● **WHAT IS REQUIRED**: In the answer, each line of the listing should appear again unchanged.

● **SUPPLIED INFORMATION**:
* * *
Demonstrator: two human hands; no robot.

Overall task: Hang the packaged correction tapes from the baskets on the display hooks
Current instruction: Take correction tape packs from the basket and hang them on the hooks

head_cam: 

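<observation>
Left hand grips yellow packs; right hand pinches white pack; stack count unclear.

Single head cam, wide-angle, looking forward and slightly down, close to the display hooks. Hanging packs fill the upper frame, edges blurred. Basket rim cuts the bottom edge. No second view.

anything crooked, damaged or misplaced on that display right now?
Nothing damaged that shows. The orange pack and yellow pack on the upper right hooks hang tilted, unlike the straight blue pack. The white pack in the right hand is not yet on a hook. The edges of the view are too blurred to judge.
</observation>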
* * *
● **SOLVED PROBLEM**:
Demonstrator: two human hands; no robot.

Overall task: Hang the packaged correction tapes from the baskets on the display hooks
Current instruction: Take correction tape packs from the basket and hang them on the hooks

head_cam: 

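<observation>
Left hand grips yellow packs; right hand pinches white pack; stack count unclear.

Single head cam, wide-angle, looking forward and slightly down, close to the display hooks. Hanging packs fill the upper frame, edges blurred. Basket rim cuts the bottom edge. No second view.

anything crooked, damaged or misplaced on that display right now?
Nothing damaged that shows. The orange pack and yellow pack on the upper right hooks hang tilted, unlike the straight blue pack. The white pack in the right hand is not yet on a hook. The edges of the view are too blurred to judge.
</observation>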

The answer requires no further additions.